Nunca divulgamos nada publicamente, apesar de termos imediatamente notificado as vítimas. O tema da publicação é algo muito complicado, porque nos casos que tive que enfrentar, as próprias vítimas não queriam de forma alguma que houvesse publicidade. Eles repetiam para mim: eu não quero que meu nome apareça. Nesses casos, o que você deve fazer? Em minha opinião, a principal proteção deve ser dada às vítimas.

Qual é o procedimento seguido internamente para a punição do culpado?

Se uma sinalização chegar até nós, passamos ao nosso Procurador que conduz uma investigação. O passo sucessivo é o Conselho, que tem a tarefa de avaliar e depois o tribunal do Vaticano, onde o processo é instruído.

Você antes me perguntou se eu as havia denunciado às autoridades italianas. A Santa Sé e a Conferência Episcopal Italiana deixaram claro que, pelo menos em Itália, onde a lei civil não o exige, a denúncia deve ser feita apenas no Vaticano. Talvez algo precise ser revisto, mas respeitando o sigilo confessional, que não pode ser violado.

Em sua opinião, a Igreja de Francisco está indo na direção certa?

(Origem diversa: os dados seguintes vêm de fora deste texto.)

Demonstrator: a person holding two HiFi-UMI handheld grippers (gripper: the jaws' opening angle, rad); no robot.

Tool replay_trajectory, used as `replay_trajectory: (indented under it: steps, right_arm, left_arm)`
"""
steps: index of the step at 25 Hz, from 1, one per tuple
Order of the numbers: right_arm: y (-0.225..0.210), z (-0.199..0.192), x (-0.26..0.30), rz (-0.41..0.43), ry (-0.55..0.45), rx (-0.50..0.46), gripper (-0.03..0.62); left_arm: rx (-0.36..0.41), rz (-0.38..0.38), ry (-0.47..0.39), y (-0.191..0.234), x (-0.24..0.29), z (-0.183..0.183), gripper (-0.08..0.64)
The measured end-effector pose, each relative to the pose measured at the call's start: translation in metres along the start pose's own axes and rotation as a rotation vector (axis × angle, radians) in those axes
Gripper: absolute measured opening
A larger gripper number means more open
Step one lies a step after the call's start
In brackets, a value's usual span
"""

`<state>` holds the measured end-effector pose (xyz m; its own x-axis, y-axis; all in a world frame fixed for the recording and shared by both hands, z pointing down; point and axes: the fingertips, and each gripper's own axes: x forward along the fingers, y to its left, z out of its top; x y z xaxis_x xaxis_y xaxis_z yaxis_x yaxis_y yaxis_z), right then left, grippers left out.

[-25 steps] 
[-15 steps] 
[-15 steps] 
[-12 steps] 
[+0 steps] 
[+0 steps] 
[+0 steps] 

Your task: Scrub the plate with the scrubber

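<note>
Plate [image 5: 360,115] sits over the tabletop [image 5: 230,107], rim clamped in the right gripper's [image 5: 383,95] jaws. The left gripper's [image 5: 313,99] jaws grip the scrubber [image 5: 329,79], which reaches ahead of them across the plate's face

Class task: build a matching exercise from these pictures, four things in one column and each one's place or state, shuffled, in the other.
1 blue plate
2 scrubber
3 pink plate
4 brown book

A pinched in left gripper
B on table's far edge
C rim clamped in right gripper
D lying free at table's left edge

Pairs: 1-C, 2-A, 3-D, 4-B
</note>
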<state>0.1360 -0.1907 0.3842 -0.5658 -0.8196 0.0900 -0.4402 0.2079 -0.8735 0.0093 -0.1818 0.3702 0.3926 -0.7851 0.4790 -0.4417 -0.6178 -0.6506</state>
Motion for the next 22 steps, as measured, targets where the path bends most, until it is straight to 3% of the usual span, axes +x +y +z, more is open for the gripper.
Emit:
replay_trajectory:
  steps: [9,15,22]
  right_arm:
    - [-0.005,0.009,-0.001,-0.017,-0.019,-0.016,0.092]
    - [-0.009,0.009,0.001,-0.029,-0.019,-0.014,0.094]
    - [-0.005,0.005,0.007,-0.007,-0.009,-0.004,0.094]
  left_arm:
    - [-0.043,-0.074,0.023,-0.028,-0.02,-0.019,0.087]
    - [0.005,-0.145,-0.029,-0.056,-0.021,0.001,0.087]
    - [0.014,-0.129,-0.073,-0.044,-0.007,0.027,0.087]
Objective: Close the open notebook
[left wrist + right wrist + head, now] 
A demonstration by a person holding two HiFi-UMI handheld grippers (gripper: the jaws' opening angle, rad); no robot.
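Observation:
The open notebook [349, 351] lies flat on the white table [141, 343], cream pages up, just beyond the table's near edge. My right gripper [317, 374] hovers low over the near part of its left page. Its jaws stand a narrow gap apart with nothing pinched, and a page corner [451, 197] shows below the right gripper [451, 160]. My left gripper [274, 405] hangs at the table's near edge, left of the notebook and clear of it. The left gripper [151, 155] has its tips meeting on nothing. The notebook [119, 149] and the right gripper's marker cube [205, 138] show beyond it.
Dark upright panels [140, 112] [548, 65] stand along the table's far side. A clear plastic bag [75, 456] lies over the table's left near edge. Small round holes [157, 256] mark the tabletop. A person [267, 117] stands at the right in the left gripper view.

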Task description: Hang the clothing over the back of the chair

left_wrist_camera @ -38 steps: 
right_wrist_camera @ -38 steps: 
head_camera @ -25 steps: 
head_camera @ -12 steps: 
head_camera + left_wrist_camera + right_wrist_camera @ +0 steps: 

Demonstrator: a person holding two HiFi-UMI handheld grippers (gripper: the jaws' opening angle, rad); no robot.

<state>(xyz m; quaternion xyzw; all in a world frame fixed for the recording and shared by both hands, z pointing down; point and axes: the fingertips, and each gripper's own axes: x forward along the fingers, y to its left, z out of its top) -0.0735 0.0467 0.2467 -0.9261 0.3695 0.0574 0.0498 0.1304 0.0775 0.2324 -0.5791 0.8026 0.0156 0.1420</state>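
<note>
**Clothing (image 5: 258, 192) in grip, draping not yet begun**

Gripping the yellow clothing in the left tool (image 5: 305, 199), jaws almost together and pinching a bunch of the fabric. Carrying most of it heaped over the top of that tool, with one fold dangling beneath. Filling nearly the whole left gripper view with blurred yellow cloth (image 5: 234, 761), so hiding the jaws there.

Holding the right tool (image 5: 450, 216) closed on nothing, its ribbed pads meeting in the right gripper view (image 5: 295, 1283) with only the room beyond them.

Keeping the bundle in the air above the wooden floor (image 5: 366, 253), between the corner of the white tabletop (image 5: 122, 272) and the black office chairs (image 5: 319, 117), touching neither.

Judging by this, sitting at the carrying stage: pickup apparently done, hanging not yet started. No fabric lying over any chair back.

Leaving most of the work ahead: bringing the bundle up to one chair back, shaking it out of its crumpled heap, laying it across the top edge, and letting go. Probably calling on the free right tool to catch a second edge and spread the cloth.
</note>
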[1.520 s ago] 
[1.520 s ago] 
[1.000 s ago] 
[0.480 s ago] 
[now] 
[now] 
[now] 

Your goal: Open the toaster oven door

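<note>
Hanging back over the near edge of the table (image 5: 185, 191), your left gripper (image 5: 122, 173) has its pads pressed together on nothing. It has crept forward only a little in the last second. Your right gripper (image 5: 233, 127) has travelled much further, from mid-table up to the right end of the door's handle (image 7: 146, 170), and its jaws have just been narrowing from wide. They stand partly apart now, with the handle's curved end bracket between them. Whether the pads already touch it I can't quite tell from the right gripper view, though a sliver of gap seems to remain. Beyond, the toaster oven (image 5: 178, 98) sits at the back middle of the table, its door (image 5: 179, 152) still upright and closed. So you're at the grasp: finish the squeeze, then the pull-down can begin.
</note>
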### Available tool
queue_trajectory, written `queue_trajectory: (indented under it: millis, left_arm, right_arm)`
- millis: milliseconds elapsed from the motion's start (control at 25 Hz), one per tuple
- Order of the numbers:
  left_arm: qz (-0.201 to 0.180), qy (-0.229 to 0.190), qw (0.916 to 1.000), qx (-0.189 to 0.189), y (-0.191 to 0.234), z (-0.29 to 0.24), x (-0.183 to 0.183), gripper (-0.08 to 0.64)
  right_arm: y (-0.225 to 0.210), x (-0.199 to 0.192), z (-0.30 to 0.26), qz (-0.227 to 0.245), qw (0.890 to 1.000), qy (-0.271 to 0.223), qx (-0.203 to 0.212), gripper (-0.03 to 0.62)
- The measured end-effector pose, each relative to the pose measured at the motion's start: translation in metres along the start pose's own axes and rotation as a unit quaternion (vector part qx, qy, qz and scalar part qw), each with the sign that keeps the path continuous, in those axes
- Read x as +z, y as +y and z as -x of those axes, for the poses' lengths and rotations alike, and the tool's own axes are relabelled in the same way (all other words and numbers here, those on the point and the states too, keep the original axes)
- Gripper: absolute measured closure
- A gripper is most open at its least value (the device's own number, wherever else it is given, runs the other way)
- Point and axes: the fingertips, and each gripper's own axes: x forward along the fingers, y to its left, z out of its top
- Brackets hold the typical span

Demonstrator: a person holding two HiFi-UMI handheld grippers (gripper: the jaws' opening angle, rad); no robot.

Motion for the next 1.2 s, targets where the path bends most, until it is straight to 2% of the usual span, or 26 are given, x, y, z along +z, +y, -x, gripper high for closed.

O Papa fez muito bem em convocar as Conferências Episcopais para fevereiro. É oportuno falar e padronizar os comportamentos. Todos nós sabemos que a pedofilia hoje é um problema global e que 80% dos casos acontecem na família. No entanto, quando isso acontece com um padre é algo horrível, significa que algo não funciona em nossa comunidade. Isso significa que na formação dos sacerdotes precisamos fazer muito mais.

O que, por exemplo?

Trabalhar muito mais na seleção. Mas também há outro aspecto sobre o qual me questiono. Se um padre for considerado culpado pelo tribunal do Vaticano, embora seja reduzido ao estado laical, não deveria ser deixado solto, mas deveria ser destinado a um convento ad hoc, um lugar onde mantê-lo para que ele não possa voltar a circular para cometer mais crimes. Um lugar protegido. Eu não concordo com o fato de que após o processo os culpados sejam realmente liberados. As reincidências podem ser altas. Eles são doentes psíquicos que devem ser tratados e não podem ser colocados em contato com as pessoas. Os riscos, em minha opinião, são elevados e devemos pensar na proteção das crianças.